### Work item
The listing that follows should be copied in full, exactly as written.

### Study material
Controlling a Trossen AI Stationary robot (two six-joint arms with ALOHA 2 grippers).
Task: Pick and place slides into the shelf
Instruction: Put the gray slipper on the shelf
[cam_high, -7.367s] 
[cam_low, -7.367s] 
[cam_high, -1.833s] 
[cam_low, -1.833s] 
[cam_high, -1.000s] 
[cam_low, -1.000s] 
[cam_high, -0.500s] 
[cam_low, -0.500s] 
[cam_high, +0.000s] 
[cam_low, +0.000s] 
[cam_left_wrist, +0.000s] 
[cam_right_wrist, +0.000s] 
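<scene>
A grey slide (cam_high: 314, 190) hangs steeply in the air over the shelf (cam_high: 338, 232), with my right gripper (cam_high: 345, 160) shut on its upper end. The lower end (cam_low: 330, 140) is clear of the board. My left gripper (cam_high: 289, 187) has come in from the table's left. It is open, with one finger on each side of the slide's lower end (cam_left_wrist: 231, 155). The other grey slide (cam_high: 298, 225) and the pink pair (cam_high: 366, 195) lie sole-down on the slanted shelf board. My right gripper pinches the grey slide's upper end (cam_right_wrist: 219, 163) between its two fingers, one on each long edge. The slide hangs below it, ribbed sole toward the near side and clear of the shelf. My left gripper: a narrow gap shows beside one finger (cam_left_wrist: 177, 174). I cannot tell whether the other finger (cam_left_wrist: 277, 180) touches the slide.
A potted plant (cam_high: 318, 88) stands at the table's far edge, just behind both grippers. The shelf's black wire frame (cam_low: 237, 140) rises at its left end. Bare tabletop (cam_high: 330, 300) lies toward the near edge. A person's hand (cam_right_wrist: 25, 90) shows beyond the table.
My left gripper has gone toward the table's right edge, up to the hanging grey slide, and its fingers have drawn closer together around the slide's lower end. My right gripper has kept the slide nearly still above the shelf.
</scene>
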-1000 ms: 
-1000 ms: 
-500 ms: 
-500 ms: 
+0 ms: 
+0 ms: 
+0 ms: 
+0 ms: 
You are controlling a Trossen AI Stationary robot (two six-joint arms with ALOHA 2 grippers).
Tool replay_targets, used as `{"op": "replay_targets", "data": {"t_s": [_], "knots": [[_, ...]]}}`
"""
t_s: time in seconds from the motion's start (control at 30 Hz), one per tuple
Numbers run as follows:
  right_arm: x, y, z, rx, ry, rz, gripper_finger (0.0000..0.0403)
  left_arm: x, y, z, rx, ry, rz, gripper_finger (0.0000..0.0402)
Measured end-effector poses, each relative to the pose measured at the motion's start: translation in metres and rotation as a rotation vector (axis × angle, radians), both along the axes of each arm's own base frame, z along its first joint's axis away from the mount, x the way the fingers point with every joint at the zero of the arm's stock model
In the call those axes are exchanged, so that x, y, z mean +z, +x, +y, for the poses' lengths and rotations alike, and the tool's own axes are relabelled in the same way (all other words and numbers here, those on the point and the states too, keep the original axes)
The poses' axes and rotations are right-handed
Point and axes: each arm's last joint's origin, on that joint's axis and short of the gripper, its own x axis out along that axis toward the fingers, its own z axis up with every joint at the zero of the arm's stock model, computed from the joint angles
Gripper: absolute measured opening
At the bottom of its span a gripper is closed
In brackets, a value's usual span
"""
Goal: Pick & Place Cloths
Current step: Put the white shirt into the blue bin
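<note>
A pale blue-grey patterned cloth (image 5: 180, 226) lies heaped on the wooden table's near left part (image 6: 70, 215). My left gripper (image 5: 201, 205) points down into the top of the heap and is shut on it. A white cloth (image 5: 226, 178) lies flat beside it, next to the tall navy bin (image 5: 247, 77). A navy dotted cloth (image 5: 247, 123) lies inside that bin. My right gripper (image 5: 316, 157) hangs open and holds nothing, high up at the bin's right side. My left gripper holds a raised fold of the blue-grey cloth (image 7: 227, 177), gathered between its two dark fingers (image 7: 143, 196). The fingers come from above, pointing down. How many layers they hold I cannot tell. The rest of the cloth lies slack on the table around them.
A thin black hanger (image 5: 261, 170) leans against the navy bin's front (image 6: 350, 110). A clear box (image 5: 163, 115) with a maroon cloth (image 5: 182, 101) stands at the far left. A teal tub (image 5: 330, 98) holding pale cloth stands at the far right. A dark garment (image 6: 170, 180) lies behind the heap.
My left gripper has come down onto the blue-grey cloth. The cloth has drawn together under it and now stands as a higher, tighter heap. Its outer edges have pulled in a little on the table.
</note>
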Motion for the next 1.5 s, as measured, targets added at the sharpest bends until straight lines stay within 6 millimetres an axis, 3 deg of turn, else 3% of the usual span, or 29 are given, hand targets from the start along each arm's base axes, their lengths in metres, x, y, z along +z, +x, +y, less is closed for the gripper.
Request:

### Solution to this task
Controlling a Trossen AI Stationary robot (two six-joint arms with ALOHA 2 grippers).
Task: Pick and place slides into the shelf
Instruction: Put the gray slipper on the shelf
[cam_high, -7.367s] 
[cam_low, -7.367s] 
[cam_high, -1.833s] 
[cam_low, -1.833s] 
[cam_high, -1.000s] 
[cam_low, -1.000s] 
[cam_high, -0.500s] 
[cam_low, -0.500s] 
[cam_high, +0.000s] 
[cam_low, +0.000s] 
[cam_left_wrist, +0.000s] 
[cam_right_wrist, +0.000s] 
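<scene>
A grey slide (cam_high: 314, 190) hangs steeply in the air over the shelf (cam_high: 338, 232), with my right gripper (cam_high: 345, 160) shut on its upper end. The lower end (cam_low: 330, 140) is clear of the board. My left gripper (cam_high: 289, 187) has come in from the table's left. It is open, with one finger on each side of the slide's lower end (cam_left_wrist: 231, 155). The other grey slide (cam_high: 298, 225) and the pink pair (cam_high: 366, 195) lie sole-down on the slanted shelf board. My right gripper pinches the grey slide's upper end (cam_right_wrist: 219, 163) between its two fingers, one on each long edge. The slide hangs below it, ribbed sole toward the near side and clear of the shelf. My left gripper: a narrow gap shows beside one finger (cam_left_wrist: 177, 174). I cannot tell whether the other finger (cam_left_wrist: 277, 180) touches the slide.
A potted plant (cam_high: 318, 88) stands at the table's far edge, just behind both grippers. The shelf's black wire frame (cam_low: 237, 140) rises at its left end. Bare tabletop (cam_high: 330, 300) lies toward the near edge. A person's hand (cam_right_wrist: 25, 90) shows beyond the table.
My left gripper has gone toward the table's right edge, up to the hanging grey slide, and its fingers have drawn closer together around the slide's lower end. My right gripper has kept the slide nearly still above the shelf.
</scene>
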-1000 ms: 
-1000 ms: 
-500 ms: 
-500 ms: 
+0 ms: 
+0 ms: 
+0 ms: 
+0 ms: 
You are controlling a Trossen AI Stationary robot (two six-joint arms with ALOHA 2 grippers).
Tool replay_targets, used as `{"op": "replay_targets", "data": {"t_s": [_], "knots": [[_, ...]]}}`
"""
t_s: time in seconds from the motion's start (control at 30 Hz), one per tuple
Numbers run as follows:
  right_arm: x, y, z, rx, ry, rz, gripper_finger (0.0000..0.0403)
  left_arm: x, y, z, rx, ry, rz, gripper_finger (0.0000..0.0402)
Measured end-effector poses, each relative to the pose measured at the motion's start: translation in metres and rotation as a rotation vector (axis × angle, radians), both along the axes of each arm's own base frame, z along its first joint's axis away from the mount, x the way the fingers point with every joint at the zero of the arm's stock model
In the call those axes are exchanged, so that x, y, z mean +z, +x, +y, for the poses' lengths and rotations alike, and the tool's own axes are relabelled in the same way (all other words and numbers here, those on the point and the states too, keep the original axes)
The poses' axes and rotations are right-handed
Point and axes: each arm's last joint's origin, on that joint's axis and short of the gripper, its own x axis out along that axis toward the fingers, its own z axis up with every joint at the zero of the arm's stock model, computed from the joint angles
Gripper: absolute measured opening
At the bottom of its span a gripper is closed
In brackets, a value's usual span
"""
Goal: Pick & Place Cloths
Current step: Put the white shirt into the blue bin
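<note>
A pale blue-grey patterned cloth (image 5: 180, 226) lies heaped on the wooden table's near left part (image 6: 70, 215). My left gripper (image 5: 201, 205) points down into the top of the heap and is shut on it. A white cloth (image 5: 226, 178) lies flat beside it, next to the tall navy bin (image 5: 247, 77). A navy dotted cloth (image 5: 247, 123) lies inside that bin. My right gripper (image 5: 316, 157) hangs open and holds nothing, high up at the bin's right side. My left gripper holds a raised fold of the blue-grey cloth (image 7: 227, 177), gathered between its two dark fingers (image 7: 143, 196). The fingers come from above, pointing down. How many layers they hold I cannot tell. The rest of the cloth lies slack on the table around them.
A thin black hanger (image 5: 261, 170) leans against the navy bin's front (image 6: 350, 110). A clear box (image 5: 163, 115) with a maroon cloth (image 5: 182, 101) stands at the far left. A teal tub (image 5: 330, 98) holding pale cloth stands at the far right. A dark garment (image 6: 170, 180) lies behind the heap.
My left gripper has come down onto the blue-grey cloth. The cloth has drawn together under it and now stands as a higher, tighter heap. Its outer edges have pulled in a little on the table.
</note>
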Motion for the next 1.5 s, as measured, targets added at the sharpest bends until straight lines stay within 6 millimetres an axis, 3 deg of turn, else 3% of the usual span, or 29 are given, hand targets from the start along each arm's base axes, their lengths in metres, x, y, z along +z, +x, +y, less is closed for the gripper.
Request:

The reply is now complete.